Gage Skidmore, Wikipedia Commons
The Russian campaign of invasion, conquest and genocide in Ukraine has presented us with horrifying images and inspiring responses but also with astonishing examples of contorted logic as various people attempt to blame anyone but Putin for the invasion(s) of Ukraine.
Consider this question: What “provoked” Russia to invade? When framed causally in this fashion, the question seems to suggest that no matter who was at the helm, he or she would react in the exact same fashion under the circumstances. In other words, a dictator like Vladimir Putin didn’t choose to invade, he’s impelled by external forces to do so. And what are these forces? According to University of Chicago’s John Mearsheimer’s piece in the Economist a few weeks after the invasion, it was Ukraine’s ambition to join NATO and not any imperialistic ambitions on Putin’s part. (In other words, a neighbor’s desire to be able to defend itself if he were to attack is provocative for Putin.)
To be fair, Mearsheimer acknowledges at the outset in this essay, “Vladimir Putin started the war and is responsible for how it is being waged.” But in the next breath he declares, “The West, and especially America, is principally responsible for the crisis.” In other words, Putin is responsible for “how” the war is being waged, but “that” it is being waged at all is the West and America’s fault. In 2014, when Putin annexed Crimea, Mearsheimer was more categorical, declaring bluntly: “The Ukraine Crisis is the West’s Fault.” At the time, he claimed Putin invaded because he felt threatened. And to shield this claim from critical scrutiny, he made the irrebuttable stipulation, “And it is the Russians, not the West, who ultimately get to decide what counts as a threat to them.” No evidence was needed that there was any plan, intention or threat to attack Russia. Just saying it felt threatened sufficed.
Mearsheimer seems never to distinguish between “Russia” and “Putin,” as if they denote the same entity. Yet it’s hard to imagine how Russian territory or lives were threatened by Ukraine. An independent and democratic Ukraine, on the other hand, is certainly a threat to Putin’s rule. But in the Mearsheimer World such considerations don’t enter because he is a “realist.” And a realist, he declares, “does not distinguish between ‘good’ states and ‘bad’ states, but essentially treats them like billiard balls of varying size.” Under this analytical framework, all states are forced to seek the same goal: maximum relative security—and there is no room for a dictator hazarding the end of his state itself in order to cement, not the “maximum relative power” of his state, but his own personal power. It’s a terribly naïve view, but it’s not unhinged.
Unhinged is a good word to describe Silvio Berlusconi’s take. He agrees that Putin was “pushed” to invade, not by Ukraine’s desire to join a defensive alliance, but “by the Russian population, by his party, by his ministers, to invent this special operation.” Moreover, according to Berlusconi, the plan was merely to “replace the Zelenskyy government with good people and in another week go back.” The democratic government of Ukraine, elected in free and fair elections, needed “replacing” by “good people” who no doubt served as Russian puppets.
But there is a much deeper level of weirdness. Yes, deeper even than Berlusconi’s. It turns out that there are people who believe that Putin was forced to invade Ukraine because Russia is a part of the West and therefore has a stake in its culture war whose Ground Zero is somehow Ukraine. That is the view that University of Toronto psychology professor and popular lecturer Jordan Peterson expressed in a recent 51-minute video monologue. In fact, he believes that Russia’s invasion has something to do with the controversies about gender and gender identity in the West.
(If that sounds far fetched that is because it is. So bear with me as I try and unpack Peterson’s logic, such as it is.)

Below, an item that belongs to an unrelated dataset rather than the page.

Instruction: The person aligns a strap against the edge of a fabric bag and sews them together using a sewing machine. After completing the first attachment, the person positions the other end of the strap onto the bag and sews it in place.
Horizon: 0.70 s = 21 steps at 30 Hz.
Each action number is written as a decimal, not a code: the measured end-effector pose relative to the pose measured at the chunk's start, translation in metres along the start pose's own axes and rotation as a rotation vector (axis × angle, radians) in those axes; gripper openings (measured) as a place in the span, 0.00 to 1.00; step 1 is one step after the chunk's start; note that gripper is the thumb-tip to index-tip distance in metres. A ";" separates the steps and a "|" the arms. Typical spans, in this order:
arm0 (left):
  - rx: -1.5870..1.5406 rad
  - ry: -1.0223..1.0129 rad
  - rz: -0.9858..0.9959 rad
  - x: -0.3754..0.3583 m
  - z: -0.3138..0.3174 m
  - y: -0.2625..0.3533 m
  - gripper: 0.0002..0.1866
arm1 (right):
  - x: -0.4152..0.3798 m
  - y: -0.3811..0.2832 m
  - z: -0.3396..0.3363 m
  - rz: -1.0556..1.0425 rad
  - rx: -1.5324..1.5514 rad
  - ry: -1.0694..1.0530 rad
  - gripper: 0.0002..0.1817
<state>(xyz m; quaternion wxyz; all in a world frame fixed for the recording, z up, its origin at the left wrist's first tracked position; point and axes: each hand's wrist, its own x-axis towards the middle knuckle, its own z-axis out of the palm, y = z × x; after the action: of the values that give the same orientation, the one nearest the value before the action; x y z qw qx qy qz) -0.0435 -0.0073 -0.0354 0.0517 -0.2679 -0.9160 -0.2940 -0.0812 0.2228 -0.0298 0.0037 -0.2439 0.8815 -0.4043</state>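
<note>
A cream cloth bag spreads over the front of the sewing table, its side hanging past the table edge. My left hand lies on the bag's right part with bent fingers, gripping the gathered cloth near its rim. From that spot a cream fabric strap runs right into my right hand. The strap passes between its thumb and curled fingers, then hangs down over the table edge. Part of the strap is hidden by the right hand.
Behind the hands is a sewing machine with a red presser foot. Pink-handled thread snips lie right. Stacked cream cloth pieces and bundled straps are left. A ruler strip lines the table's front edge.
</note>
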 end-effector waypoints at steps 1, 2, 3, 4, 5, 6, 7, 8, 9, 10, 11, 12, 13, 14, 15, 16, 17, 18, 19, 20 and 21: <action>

Peterson rose to fame because of his unsparing slams on wokeness and its crusade over gender identity, pronouns and so on. But in this monologue, he focuses his ire on the confirmation hearings of Supreme Court Justice Kentanji Brown Jackson. Peterson was particularly miffed that Brown dodged Tennessee Republican Senator Marsha Blackburn’s “gotcha question”—as Peterson himself puts it—in which Brown was asked to “provide a definition for the word ‘woman.’” Jackson declined, noting that she was “not a biologist.” As far as Peterson is concerned, Jackson’s refusal to answer Sen. Blackburn’s simple question is proof of a “deranged,” “degenerate” and “insane” West.
Peterson goes on in his long diatribe to denounce the abandonment of traditional views of sex and gender in the West: “In our society, all sexual proclivities and desires, no matter how rare, dangerous, or socially disruptive, are not to be merely tolerated, but must be celebrated. Pride Month. Outright, or else! And regarded as hedonically desirable and absolutely harmless!”
(Bear with me. This really does lead to the Kremlin’s genocidal war on Ukraine.)
Peterson has gained a huge internet following by sometimes saying—in very profound sounding tones—things that seem pretty sensible, such as, “If you want to change the world, you start with yourself and work outward because you build your competence that way. I don’t know how you can go out and protest the structure of the entire economic system if you can’t keep your room organized.” That seems to me like reasonable advice to a young person. His books and his talks offer a lot more advice like that, such as “pet a cat when you encounter one on the street.” I’m fond of cats so that’s fine with me—but he lost me in his “12 Rules for Life” book at “step forward to take your place in the dominance hierarchy.” Mmmm ... no, thanks.
(Sorry, I digressed. Back to how the West’s culture war forced Putin’s hand in invading Ukraine. The plot is about to thicken.)
Peterson finds Putin’s critique of the West and the alleged danger it poses to piety and traditional virtues deeply compelling. But what exactly is this critique? Here is Putin in his own words in a 2013 “interview” on state propaganda outlet RT:
To date, we don’t have any significant ideological differences, but we have fundamental cultural differences. Individualism lies at the core of the American identity, while Russia has been a country of collectivism. One student of Pushkin’s legacy has formulated this difference very aptly. Take Scarlett O’Hara from Gone with the Wind, for instance. She says, “I’ll never be hungry again.” This is the most important thing for her. Russians have different, far loftier, ambitions, more of a spiritual kind. It’s more about your relationship with God. We have different visions of life.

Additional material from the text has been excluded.